A loud rip disturbs the almost eerie silence of the forest and my heart feels like it just dropped down into my stomach. Only one thing can make that sound. I squeeze my eyes shut and turn my head ever so slightly in the direction of the sound. Please, anything but that.

I hesitantly open my eyes and my mouth curls immediately into a snarl. Those little blighters are going to pay. Just mere feet away, my precious snow elk skin knapsack is being sliced open by knobby little gremlin fingers, the contents of it spilling all over the forest floor. They must have taken it from me moments after I got strung up in the trap.

"Ay! What the bloody 'ell do you think you're doing? Stay away from that! It's not yours!" I yell out to the little, gnarled-kneed, green-hooded offender.

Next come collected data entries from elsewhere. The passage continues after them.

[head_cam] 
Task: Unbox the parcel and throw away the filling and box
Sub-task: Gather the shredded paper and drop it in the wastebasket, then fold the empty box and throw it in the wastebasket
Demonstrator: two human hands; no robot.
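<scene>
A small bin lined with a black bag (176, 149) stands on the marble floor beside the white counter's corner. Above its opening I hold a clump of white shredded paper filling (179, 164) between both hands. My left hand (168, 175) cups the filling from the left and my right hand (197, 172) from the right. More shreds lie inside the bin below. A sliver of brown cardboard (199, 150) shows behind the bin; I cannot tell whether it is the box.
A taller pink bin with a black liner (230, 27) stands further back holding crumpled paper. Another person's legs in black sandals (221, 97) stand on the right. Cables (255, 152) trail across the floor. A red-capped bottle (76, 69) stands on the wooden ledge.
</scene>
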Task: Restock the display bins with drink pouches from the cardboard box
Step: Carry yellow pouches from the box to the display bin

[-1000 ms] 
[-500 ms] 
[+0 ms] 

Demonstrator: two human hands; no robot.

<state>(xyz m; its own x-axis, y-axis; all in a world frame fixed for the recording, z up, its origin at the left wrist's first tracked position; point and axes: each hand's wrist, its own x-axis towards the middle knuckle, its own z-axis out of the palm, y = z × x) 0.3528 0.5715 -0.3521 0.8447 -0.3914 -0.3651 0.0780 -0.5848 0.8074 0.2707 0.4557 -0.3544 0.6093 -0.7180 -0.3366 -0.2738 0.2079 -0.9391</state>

The perpetrator just gives me a slide long glance and smirks ever so slightly. He throws the green hood off, revealing his ugly, bald, blue head. Unlike the others, though, he wears a golden belt around his green cloak—probably stolen—and a rather large red scar that cascades down the left side of his face. "What's that, girlie?" he squeaks out, holding up what used to be my beautiful knapsack. "Oh? Ye mean this? Why? Does it 'ave somethin' valuable?"

I let out a huff in annoyance. Gremlins and their one track minds. Then an idea dawns on me, and I chuckle inwardly. Oh, these little cretins are gonna pay. "I wouldn't say I 'ave anything of value, no. It's just that, I would hate if someone were to take a certain bauble from me."

The gremlin raises his eye flap in intrigue, then turns to rifle through what was left of my sack. I grin to myself. Checkmate. I have to restrain myself from laughing. Gremlins, such an easy race to trick. The gremlin finally pulls out said bauble and examines it in his little hands, calling the rest of the crew over to look at it as well. They march over from their various spots among the trees and underbrush toward who I assume is their leader—since the gremlins appear to have no problem what-so-ever taking orders from him. I smirk. This is too easy.

"Oi, girlie, what is this?" the leader asks.

I let out a chuckle and with a little bit of effort, pull my green scarf over both my nose and mouth. "Oh, it's not much, I just wouldn't push the button on the top if I was you," I say, my voice muffled by the scarf.

And true to their curious, not to mention stupid, nature, he presses the button, making a yellow gas seep out through the top of the bauble, slithering through the air as it rises. And before long, one by one, all of the gremlins fall to the ground, completely knocked out. Thank god it dissipates quickly; else I would be right next to them. Ha, that's what you guys get! That should put you ugly little twats out for at least a good hour, I think to myself as I spit out my scarf, making it dangle loosely by my head.

Now, the real question here is, how the bloody 'ell do I get outta this trap? I crane my neck to look left and then right. Rats, nothing in either direction looks remotely useful. And the only thing that actually has some potential is a broken tree branch that's sticking out in the mud, but it's a good five feet away.

I let out a groan. I'm really gonna kill him when I get outta here. I close my eyes. Think, Estelle, think. What would be a good way to get out of this little predicament? You've been in worse situations before and skillfully got out of those. I let out a snort and open my eyes. Yea, but those situations never involved gremlins with knot-tying skills.

Suddenly the familiar sound of a miniature pan flute playing something akin to a wolf's howl echoes through the forest. The Thieves' call. "Shit. The last thing I need is him saving my sorry arse. How did 'e even find out?" The call gets louder as it gets closer and closer. I shut my eyes again. Go away, go away, go away, I chant in my mind.

I can just see him now. With that annoying smirk on his tan face, that annoying cocky and snide demeanor, and not to mention that annoying way he talks. Irritation bubbles inside of me at the mere thought of him. I can just hear the vasta now.

"Well, well, well. What do we 'ave 'ere, eh? Did the little She-wolf get caught in someone else's trap?" a deep voice chuckles out.

I squeeze my eyes tighter. Please, for all that is good and holy in the kingdom of Fae, tell me I'm just hearing things.

"Oh, She-Wolf?" the voice sings out.

Guess not. And how many times do I 'ave to tell the twit not to call me that? I'm not a godforsaken animal!

"C'mon Ellie, Won't you look at your knight 'n shining armor?"

He's askin' for it ain't he?

Opening my eyes, a scowl makes its way onto my face as my dark, green eyes are met with mirth-filled, blue ones. A frustrated puff passes through my nose. "Hello, Finnigan."